■ Exercise directions ■
Reproduce the data that follows character for character, but omit its pictures.

(Stored data)
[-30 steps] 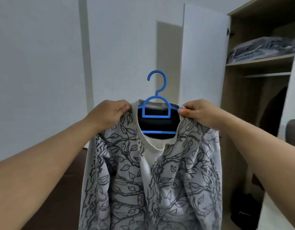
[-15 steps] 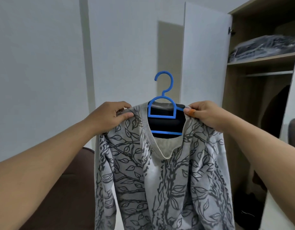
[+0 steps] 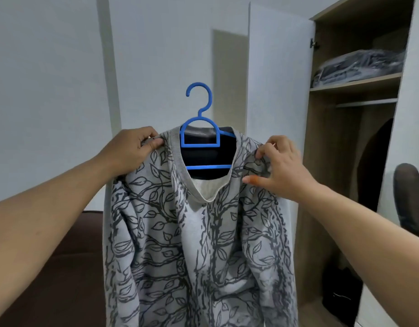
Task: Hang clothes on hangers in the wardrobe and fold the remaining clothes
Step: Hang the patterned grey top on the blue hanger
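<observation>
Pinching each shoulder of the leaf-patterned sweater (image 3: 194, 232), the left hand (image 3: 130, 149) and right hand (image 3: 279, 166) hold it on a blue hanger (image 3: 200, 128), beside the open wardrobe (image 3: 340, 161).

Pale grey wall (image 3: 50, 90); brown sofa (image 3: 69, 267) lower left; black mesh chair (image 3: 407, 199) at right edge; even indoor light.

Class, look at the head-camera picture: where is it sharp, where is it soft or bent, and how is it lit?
Head view: the blue hanger and leaf-print sweater are sharp; the wrapped bundle on the wardrobe shelf is smeared; the wide lens bows the wardrobe door; the light is soft, with no glare.
</observation>
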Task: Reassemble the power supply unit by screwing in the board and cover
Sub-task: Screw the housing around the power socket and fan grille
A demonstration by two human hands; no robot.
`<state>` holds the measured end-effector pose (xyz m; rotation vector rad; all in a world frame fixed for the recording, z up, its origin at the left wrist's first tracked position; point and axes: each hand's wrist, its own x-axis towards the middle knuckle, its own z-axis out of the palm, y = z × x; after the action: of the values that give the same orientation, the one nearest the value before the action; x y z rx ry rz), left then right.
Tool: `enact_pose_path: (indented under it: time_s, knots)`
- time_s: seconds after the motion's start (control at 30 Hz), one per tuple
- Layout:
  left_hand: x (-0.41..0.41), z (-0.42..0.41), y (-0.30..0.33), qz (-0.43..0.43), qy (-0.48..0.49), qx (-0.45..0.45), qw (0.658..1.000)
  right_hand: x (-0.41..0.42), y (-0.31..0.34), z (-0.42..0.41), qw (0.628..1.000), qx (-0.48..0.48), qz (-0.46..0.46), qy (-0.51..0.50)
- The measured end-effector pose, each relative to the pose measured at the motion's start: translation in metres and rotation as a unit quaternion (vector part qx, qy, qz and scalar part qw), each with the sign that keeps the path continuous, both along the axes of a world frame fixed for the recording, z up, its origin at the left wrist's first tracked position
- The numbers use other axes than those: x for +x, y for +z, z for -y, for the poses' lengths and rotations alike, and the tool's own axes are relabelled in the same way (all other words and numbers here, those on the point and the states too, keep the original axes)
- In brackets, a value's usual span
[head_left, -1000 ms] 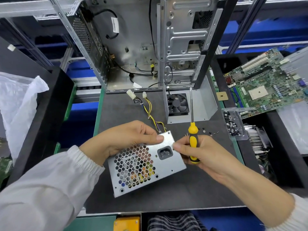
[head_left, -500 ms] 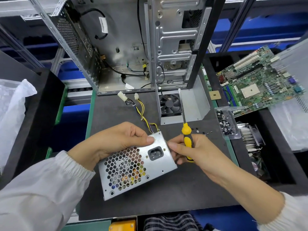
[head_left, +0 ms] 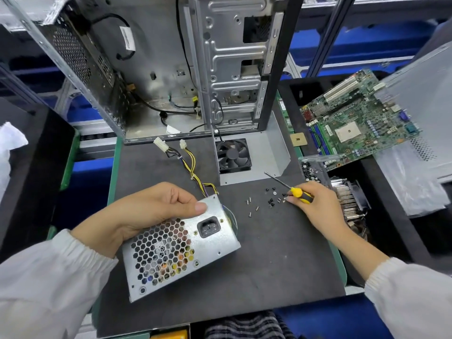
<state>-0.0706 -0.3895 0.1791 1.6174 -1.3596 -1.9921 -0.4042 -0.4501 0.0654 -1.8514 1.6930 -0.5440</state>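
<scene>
1. Far left: white plastic bag (head_left: 9, 148) beside a black bin (head_left: 36, 155).
2. Left hand (head_left: 151, 211), fingers curled over the top edge of the power supply unit (head_left: 181, 250), thumb pressed on its vented face; unit tilted on the dark mat (head_left: 269, 265), cable bundle (head_left: 188, 165) trailing toward the open computer case (head_left: 171, 69).
3. Centre: fan housing cover (head_left: 254, 157) standing behind loose screws (head_left: 269, 200) scattered on the mat.
4. Right hand (head_left: 315, 204), fingers wrapped around the yellow-black screwdriver (head_left: 293, 190), fingertips down among the screws.
5. Right: clear screw tray (head_left: 310, 167), heatsink (head_left: 349, 199), motherboard (head_left: 354, 121).
</scene>
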Motion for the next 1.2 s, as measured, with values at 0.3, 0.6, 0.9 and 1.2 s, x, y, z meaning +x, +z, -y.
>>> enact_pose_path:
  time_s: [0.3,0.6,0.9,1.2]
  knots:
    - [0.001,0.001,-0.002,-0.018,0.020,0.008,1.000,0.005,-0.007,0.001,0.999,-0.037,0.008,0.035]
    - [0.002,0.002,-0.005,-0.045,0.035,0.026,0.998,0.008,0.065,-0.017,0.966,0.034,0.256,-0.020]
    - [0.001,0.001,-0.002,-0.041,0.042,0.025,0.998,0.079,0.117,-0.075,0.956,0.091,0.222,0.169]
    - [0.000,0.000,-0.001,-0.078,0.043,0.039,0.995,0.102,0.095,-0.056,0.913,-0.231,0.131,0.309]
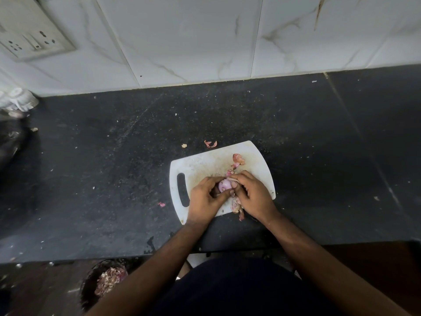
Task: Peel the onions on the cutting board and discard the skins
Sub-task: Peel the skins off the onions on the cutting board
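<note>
Single head view; wide-angle; looks forward and steeply down from above onto dark counter (114,156); tiled wall (182,37) at top; forearms enter from bottom edge

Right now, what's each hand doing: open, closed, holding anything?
Left hand: closed on the onion, over the cutting board.
Right hand: fingers pinching at the onion's top; whether they grip skin is hidden.

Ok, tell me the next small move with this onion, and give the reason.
Probably pull the loose strip of skin away with the right hand while the left hand holds the onion steady over the cutting board. The bulb already shows smooth pale purple, yet papery skin still seems attached at its far side under the right fingertips.
</note>
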Tool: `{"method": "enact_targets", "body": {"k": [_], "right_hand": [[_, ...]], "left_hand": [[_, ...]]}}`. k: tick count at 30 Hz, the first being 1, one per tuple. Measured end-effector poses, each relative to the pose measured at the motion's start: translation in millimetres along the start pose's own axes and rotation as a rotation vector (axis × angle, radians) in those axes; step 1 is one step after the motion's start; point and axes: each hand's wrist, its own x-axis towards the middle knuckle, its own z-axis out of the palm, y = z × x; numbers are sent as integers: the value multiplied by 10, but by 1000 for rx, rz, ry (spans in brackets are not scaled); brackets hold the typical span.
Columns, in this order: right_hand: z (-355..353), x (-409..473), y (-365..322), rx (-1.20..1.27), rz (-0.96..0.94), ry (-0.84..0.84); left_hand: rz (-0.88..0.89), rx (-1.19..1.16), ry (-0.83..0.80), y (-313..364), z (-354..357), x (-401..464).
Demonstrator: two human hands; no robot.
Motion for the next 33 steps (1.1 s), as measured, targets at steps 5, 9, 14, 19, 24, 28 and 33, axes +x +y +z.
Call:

■ Response for this exercise ■
[-30 steps] 
[-15 steps] 
[+0 steps] 
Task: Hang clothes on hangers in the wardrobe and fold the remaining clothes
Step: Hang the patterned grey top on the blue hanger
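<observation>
Pinching each shoulder of the leaf-patterned sweater (image 3: 194, 232), the left hand (image 3: 130, 149) and right hand (image 3: 279, 166) hold it on a blue hanger (image 3: 200, 128), beside the open wardrobe (image 3: 340, 161).

Pale grey wall (image 3: 50, 90); brown sofa (image 3: 69, 267) lower left; black mesh chair (image 3: 407, 199) at right edge; even indoor light.

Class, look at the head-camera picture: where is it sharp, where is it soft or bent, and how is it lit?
Head view: the blue hanger and leaf-print sweater are sharp; the wrapped bundle on the wardrobe shelf is smeared; the wide lens bows the wardrobe door; the light is soft, with no glare.
</observation>
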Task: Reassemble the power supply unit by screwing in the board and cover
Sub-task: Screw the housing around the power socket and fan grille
A demonstration by two human hands; no robot.
`<state>` holds the measured end-effector pose (xyz m; rotation vector rad; all in a world frame fixed for the recording, z up, its origin at the left wrist's first tracked position; point and axes: each hand's wrist, its own x-axis towards the middle knuckle, its own z-axis out of the palm, y = z × x; after the action: of the values that give the same orientation, the one nearest the value before the action; x y z rx ry rz), left then right.
Tool: `enact_pose_path: (indented under it: time_s, knots)`
- time_s: seconds after the motion's start (control at 30 Hz), one per tuple
- Layout:
  left_hand: x (-0.41..0.41), z (-0.42..0.41), y (-0.30..0.33), qz (-0.43..0.43), qy (-0.48..0.49), qx (-0.45..0.45), qw (0.658..1.000)
  right_hand: x (-0.41..0.42), y (-0.31..0.34), z (-0.42..0.41), qw (0.628..1.000), qx (-0.48..0.48), qz (-0.46..0.46), qy (-0.51..0.50)
- The measured end-effector pose, each relative to the pose measured at the motion's start: translation in metres and rotation as a unit quaternion (vector part qx, qy, qz and scalar part qw), each with the sign that keeps the path continuous, both along the axes of a world frame fixed for the recording, z up, its origin at the left wrist's first tracked position
- The numbers use other axes than those: x for +x, y for +z, z for -y, for the poses' lengths and rotations alike, and the tool's own axes are relabelled in the same way (all other words and numbers here, those on the point and the states too, keep the original axes)
- In brackets, a value's usual span
[head_left, -1000 ms] 
[head_left, -500 ms] 
[head_left, +0 ms] 
<state>-0.0706 -0.3895 0.1791 1.6174 -1.3596 -1.9921 -0.4042 -0.4501 0.0654 -1.8514 1.6930 -0.5440</state>
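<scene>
1. Far left: white plastic bag (head_left: 9, 148) beside a black bin (head_left: 36, 155).
2. Left hand (head_left: 151, 211), fingers curled over the top edge of the power supply unit (head_left: 181, 250), thumb pressed on its vented face; unit tilted on the dark mat (head_left: 269, 265), cable bundle (head_left: 188, 165) trailing toward the open computer case (head_left: 171, 69).
3. Centre: fan housing cover (head_left: 254, 157) standing behind loose screws (head_left: 269, 200) scattered on the mat.
4. Right hand (head_left: 315, 204), fingers wrapped around the yellow-black screwdriver (head_left: 293, 190), fingertips down among the screws.
5. Right: clear screw tray (head_left: 310, 167), heatsink (head_left: 349, 199), motherboard (head_left: 354, 121).
</scene>
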Motion for the next 1.2 s, as measured, with values at 0.3, 0.6, 0.9 and 1.2 s, x, y, z meaning +x, +z, -y.
>>> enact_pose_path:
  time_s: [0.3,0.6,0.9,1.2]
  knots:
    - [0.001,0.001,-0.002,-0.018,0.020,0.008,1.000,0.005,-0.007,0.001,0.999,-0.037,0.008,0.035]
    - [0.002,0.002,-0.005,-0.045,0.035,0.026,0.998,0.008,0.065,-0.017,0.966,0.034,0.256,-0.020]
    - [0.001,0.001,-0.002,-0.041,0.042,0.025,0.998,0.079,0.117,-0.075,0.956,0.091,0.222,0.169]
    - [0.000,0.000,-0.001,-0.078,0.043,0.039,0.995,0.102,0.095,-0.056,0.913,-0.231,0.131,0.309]
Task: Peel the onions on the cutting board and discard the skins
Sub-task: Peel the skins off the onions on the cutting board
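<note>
Single head view; wide-angle; looks forward and steeply down from above onto dark counter (114,156); tiled wall (182,37) at top; forearms enter from bottom edge

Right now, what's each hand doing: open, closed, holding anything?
Left hand: closed on the onion, over the cutting board.
Right hand: fingers pinching at the onion's top; whether they grip skin is hidden.

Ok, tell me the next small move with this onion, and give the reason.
Probably pull the loose strip of skin away with the right hand while the left hand holds the onion steady over the cutting board. The bulb already shows smooth pale purple, yet papery skin still seems attached at its far side under the right fingertips.
</note>
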Tool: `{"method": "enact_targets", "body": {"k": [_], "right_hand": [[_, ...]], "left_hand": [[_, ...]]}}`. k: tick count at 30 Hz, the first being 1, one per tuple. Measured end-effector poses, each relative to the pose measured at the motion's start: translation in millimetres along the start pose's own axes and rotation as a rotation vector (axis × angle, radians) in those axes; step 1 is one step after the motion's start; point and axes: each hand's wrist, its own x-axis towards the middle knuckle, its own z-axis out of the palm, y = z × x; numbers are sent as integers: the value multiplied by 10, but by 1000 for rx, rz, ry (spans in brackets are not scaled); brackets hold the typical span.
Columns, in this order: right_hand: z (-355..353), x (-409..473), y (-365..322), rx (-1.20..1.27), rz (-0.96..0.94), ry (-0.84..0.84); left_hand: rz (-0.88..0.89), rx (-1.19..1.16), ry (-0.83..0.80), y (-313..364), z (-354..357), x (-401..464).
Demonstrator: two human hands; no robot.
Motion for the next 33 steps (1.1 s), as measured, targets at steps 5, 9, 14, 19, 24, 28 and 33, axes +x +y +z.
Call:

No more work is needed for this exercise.